The Draft National Logistics Policy was published by the Ministry of Commerce - Logistics division on 5th Feb 2019, seeking suggestions and comments from various stakeholders which can be examined and reviewed prior finalization of the policy.
The relatively high cost of logistics in India and its effects on the facilitation of domestic and foreign trade has been discussed and debated for a long time now. The present policy has been brought out, accordingly, to address holistically the various challenges beleaguering smooth cargo movement and causing additional costs for Importers and Exporters.
- Key Objectives Of The Draft Policy
- Create a single point of reference for all logistics and trade facilitation matters
- Driving logistics cost as a percentile of GDP from current levels (13-14 per cent) to an estimated 10 per cent to align cost with best in class international standards
- Creation of national logistics e-marketplace as a one-stop market place
- Creation of a data and analytics centre to drive transparency and continuous monitoring of key performance metrics
- Enhance efficiency of logistics value chain through increased digitization and technology adoption
- Encourage Industry, Academia, and Governments to create a Logistics Centre of Excellence to drive innovation in the logistics sector
- Creating and managing on an ongoing basis, an Integrated National Logistics Action Plan that is composed of the logistics plans of various stakeholders (like the various modes of transport, customs, ports, respective State Governments) and State Logistics Plans for aligning the National logistics action plan with the priorities of the country and the states concurrently
- Doubling employment and skill development in the logistics sector
- Improve India’s ranking in Logistics Performance Index to between 25 and 30 (from 44 in 2018)

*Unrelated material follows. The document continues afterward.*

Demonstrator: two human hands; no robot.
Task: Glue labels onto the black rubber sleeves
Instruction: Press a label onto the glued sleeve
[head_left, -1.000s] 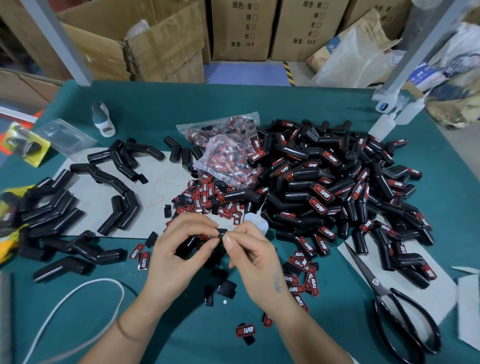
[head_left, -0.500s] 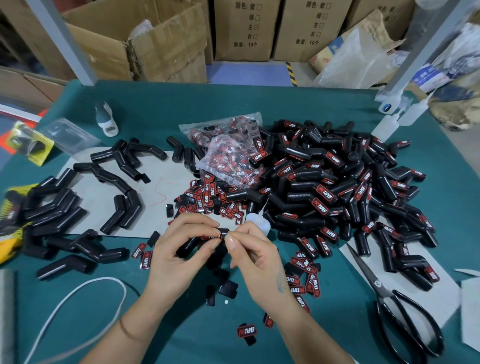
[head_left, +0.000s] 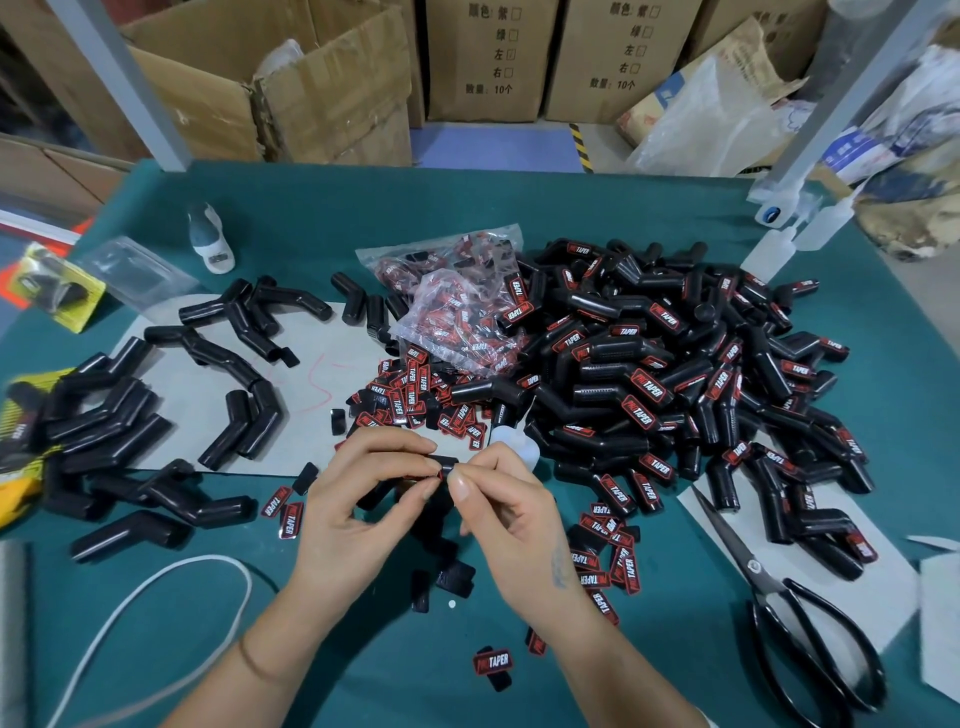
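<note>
Both hands pinch one black sleeve (head_left: 445, 461) (label edge barely visible): left hand (head_left: 358, 499) and right hand (head_left: 511, 512), near the scissors' (head_left: 779, 597) left, fingertips together

The rubber sleeves (head_left: 613, 358) are glossy black; their labels (head_left: 492, 661) are red and black with white lettering. The table (head_left: 571, 208) is teal, the scissors (head_left: 810, 644) black-handled, the cord (head_left: 156, 587) seemingly white
</note>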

- Strengthening the warehousing sector by improving the quality of storage infrastructure
- Reduce losses due to agriwastage to less than 5 per cent by improving cold chain logistics solutions, improvement of packaging conditions and other post-harvest management techniques
- Promote cross-regional trade on e-commerce platforms to enable a seamless flow of goods
- Encourage adoption of green logistics in the country
- The challenges in the logistics industry have been of different nature as evident from the long list of the objectives proposed. However, the major challenges in Indian logistics may be summarized as follows :
- A large number of stakeholders involved in the process of moving goods from point of discharge at Indian soil to the consignee and similarly from premises of the shippers to points of departure from India. Different sets of documentation governed by different deliverable benchmarks and tariffs always cause a prolonged process of ‘permission’ or ‘clearance’ at port/ terminals before the cargo can actually be moved.
- Not withstanding the ~5.5 million km of road network in India (second highest in the world) less than ~1,32,000 km is of a reasonably good standard (National Highways) and it carries 40 to 50 per cent of the total road bound traffic in India. Only ~23,000/ 25,000 Km of National Highways has four lanes incidentally. Naturally, the average speed of trucks on Indian roads is therefore very poor at about 20 km per hour. Construction of new roads of international standards would pose challenges to land use considering India’s population and agriculture land.
- Railways are probably one of the strongest Government Departments in India in the context of their network and efficiencies. However, till about 10 years ago railways have been unilaterally developing their track network, largely ignoring the potential benefits available in synchronization of their projects with development projects undertaken by Government of India and State Governments in waterways and road sectors to derive optimum benefits.
- Another key challenge that the policy proposes to address is the optimization of the modal mix. Of late, there has been a lot of thrust in the waterways sector but these initiatives are expensive and will require reforms soon to encourage continuity; Laying railway tracks is an another expensive proposition although a significant part of railway network development is certainly due to materialize through the two Dedicated Freight Corridor (DFC) projects under implementation presently.
- Never-the-less, the proposals of converting present railway modal share of 31 to 50-55 per cent in future and convert 9 per cent of the present waterways share to 20-25 per cent for waterways are going to be both difficult and challenging objectives in terms of funding and viability. A possible solution is probably to limit the number of modal options in various areas of India.
- The PCS 1x platform is already providing a common platform to over 25 stakeholders including customs, ports and other stakeholders both in the public and private sector.
- Improving commercial relationships and developing commercial agreements with various organization/ countries/ regional corporations will help in developing trade connectivity. Accession to the International conventions, strengthening regional cooperation and coordination among various countries and stakeholders and financing cross-border transport projects will help in enhancing the regional maritime connectivity.
Focus Area Identified In The Policy
An integrated and efficient logistics policy developed towards creating efficient and user-friendly ecosystem can boost the economic growth in the country and have the potential to facilitate trade, enhance global competitiveness, improves incomes. The present logistics policy document is a comprehensive document which addresses the majority of challenges faced by the logistics industry today. Effective, successful and wellcoordinated implementation of the policy will determine the real impact on the ground.